Perpustakaan juga merupakan tempat favorit saya sebagai arena brainstorming guna menyempurnakan proposal riset. Akhirnya saya menetapkan buku Integrated Solid Waste Management (Tschobanoglous) yang merupakan kitab di mata kuliah limbah saat perkuliahan dan buku Thermal Conversion System for Municipal Solid Waste (Hickman). Tadaaa... Akhirnya dalam beberapa hari (atau minggu?) Proposal riset saya beres. Judulnya Hydrothermal Treatment Characteristic for High Moisture Municipal Solid Waste. Iya, detik ini setelah saya membuka file ini dari computer drive saya terharu, kok bisa-bisanya nulis macam gini untuk hal yang sama sekali belum saya ketahui :').
Sneak Peak Riset Proposal saya |
SENT! Saya kirim email berisi tautan riset proposal hasil (karangan) saya. Harap-harap cemas. Tapi tidak berharap juga. Nothing to lose.

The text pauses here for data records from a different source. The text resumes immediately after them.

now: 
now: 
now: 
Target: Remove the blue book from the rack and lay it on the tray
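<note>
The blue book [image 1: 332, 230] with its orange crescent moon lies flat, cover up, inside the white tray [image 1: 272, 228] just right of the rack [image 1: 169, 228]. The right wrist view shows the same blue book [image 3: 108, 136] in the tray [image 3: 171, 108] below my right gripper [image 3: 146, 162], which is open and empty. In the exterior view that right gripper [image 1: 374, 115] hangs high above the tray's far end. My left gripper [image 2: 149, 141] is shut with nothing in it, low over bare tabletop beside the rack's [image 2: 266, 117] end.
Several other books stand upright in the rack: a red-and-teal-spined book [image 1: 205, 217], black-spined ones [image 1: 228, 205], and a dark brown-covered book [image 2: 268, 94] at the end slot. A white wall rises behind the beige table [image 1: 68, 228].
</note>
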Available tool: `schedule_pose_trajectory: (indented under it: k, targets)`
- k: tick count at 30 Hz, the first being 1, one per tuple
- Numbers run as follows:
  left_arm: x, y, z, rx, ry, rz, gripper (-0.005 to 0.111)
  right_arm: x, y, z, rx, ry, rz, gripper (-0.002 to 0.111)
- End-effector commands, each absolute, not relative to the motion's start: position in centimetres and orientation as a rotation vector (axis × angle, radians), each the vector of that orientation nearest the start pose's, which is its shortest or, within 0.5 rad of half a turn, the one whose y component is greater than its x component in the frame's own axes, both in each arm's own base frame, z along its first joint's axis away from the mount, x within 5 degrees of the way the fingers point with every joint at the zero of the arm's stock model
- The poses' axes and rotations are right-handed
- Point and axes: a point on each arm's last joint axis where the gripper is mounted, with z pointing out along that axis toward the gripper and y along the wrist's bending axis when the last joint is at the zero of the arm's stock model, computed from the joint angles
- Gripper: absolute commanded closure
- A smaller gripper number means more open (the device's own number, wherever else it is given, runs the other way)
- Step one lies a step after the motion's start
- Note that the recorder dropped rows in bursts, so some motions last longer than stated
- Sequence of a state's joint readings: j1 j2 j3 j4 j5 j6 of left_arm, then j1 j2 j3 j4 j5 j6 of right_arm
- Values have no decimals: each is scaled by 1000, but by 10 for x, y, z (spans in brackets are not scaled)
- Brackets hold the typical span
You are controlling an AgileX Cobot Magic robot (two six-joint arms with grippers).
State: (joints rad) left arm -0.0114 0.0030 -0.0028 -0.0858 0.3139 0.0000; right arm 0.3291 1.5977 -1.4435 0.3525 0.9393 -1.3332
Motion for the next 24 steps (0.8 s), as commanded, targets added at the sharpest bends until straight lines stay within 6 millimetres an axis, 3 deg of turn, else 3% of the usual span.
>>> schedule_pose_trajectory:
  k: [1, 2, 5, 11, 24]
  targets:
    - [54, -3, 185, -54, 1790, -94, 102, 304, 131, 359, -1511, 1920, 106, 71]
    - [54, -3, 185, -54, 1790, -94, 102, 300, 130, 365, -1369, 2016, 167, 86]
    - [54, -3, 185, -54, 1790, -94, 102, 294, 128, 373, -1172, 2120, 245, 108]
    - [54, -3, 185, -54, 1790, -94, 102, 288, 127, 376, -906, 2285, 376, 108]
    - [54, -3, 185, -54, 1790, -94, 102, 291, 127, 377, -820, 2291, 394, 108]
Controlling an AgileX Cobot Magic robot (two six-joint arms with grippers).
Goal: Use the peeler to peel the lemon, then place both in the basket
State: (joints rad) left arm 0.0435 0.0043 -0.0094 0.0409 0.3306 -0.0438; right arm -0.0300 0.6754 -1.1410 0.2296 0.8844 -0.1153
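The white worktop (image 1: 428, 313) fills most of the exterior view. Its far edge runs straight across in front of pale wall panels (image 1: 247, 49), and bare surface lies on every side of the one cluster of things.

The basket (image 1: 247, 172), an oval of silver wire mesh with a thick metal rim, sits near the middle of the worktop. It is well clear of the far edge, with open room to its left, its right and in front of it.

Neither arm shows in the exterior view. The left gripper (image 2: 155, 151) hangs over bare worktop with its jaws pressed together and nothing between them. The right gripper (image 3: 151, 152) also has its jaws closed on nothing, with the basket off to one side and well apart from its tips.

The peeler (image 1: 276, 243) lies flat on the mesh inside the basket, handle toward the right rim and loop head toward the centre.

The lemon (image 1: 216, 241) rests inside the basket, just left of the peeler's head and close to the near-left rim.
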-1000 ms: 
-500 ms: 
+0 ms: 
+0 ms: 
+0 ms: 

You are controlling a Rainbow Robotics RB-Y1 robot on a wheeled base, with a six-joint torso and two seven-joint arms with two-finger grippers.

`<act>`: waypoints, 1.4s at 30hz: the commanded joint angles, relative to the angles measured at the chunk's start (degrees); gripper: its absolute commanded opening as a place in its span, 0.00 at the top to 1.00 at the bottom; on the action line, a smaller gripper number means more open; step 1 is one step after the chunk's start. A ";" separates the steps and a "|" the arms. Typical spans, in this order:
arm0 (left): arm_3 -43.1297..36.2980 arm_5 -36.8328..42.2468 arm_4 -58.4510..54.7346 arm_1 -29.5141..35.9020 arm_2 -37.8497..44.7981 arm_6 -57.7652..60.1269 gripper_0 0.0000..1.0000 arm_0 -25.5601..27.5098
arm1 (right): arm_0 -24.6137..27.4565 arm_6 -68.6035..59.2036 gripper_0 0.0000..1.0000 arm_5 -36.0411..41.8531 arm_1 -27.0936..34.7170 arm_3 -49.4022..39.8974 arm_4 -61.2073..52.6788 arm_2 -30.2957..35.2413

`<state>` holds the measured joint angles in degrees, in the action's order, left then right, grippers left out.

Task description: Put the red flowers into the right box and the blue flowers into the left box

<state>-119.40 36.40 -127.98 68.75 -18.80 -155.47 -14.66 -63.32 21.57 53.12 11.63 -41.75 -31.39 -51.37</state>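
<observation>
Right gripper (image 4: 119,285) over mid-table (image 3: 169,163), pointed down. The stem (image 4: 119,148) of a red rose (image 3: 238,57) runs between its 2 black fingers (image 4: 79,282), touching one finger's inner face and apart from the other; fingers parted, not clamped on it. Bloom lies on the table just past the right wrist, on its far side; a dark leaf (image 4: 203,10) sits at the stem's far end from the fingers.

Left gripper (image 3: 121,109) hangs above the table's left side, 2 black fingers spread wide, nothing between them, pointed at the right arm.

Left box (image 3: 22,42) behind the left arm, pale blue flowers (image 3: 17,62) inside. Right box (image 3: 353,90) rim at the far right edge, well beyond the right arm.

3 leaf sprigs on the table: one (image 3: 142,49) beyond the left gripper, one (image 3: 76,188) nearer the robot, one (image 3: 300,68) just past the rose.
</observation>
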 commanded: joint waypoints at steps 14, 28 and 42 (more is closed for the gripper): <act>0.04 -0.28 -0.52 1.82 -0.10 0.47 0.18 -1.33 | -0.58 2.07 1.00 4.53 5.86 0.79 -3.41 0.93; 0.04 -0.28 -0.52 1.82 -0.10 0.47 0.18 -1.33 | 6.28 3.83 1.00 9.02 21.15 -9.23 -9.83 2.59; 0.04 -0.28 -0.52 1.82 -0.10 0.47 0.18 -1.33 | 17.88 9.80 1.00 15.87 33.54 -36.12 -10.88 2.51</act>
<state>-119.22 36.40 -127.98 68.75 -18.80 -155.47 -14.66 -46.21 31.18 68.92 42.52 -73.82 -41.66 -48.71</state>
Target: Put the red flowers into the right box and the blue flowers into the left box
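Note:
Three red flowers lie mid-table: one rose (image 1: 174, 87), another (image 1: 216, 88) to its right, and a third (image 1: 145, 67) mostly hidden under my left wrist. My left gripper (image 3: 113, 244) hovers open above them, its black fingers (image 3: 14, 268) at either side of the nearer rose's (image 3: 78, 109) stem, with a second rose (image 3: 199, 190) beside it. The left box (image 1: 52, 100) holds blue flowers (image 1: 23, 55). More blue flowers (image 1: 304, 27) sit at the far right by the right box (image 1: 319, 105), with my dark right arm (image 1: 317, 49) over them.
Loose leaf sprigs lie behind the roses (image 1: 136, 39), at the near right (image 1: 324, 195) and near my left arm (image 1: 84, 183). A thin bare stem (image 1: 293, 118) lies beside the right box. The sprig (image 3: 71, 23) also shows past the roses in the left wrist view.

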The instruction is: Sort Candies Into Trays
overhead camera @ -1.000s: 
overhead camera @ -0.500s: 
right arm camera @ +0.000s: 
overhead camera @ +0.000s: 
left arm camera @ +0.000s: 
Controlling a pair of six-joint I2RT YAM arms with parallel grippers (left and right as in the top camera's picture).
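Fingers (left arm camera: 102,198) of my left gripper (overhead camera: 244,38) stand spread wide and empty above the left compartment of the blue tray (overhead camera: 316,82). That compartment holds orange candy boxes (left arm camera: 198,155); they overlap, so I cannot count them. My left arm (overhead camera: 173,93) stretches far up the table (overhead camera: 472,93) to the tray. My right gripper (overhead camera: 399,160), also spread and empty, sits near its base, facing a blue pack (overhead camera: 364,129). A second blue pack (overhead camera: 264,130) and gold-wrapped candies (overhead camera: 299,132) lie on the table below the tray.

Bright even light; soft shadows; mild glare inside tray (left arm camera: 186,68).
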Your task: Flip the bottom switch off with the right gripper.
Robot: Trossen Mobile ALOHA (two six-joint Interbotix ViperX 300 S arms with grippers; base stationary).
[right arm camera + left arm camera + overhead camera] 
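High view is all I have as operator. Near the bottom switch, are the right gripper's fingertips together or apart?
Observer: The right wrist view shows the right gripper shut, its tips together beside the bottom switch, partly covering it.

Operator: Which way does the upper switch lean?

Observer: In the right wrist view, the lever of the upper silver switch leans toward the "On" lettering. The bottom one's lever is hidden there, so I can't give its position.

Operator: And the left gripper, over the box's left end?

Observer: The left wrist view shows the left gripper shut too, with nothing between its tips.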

Sampai pada akhirnya saya mendapatkan laporan bahwa proposal riset saya lah yang dipilih dari sekian proposal riset yang masuk.Whoooaa,, what a prize! Jujur saja saya tidak menyangka. Saya yang tidak memiliki latar belakang pengetahuan limbah padat yang baik. Saya yang niatnya hanya iseng-iseng berhadiah ini, diterima proposal risetnya. Whooaaa,, kesempatan bisa pergi ke Jepang Gratis! Raisa pun menyarankan saya untuk bertemu dengan salah satu dosen tambang, Pak Liliek yang memiliki wewenang PJ pada pertukaran pelajar ini. Sekilas saya merasa lega, kerjaan saya dihargai.
Namun saat itu saya tidak menyadari, bahwa keruwetan yang sebenarnya akan segera dimulai.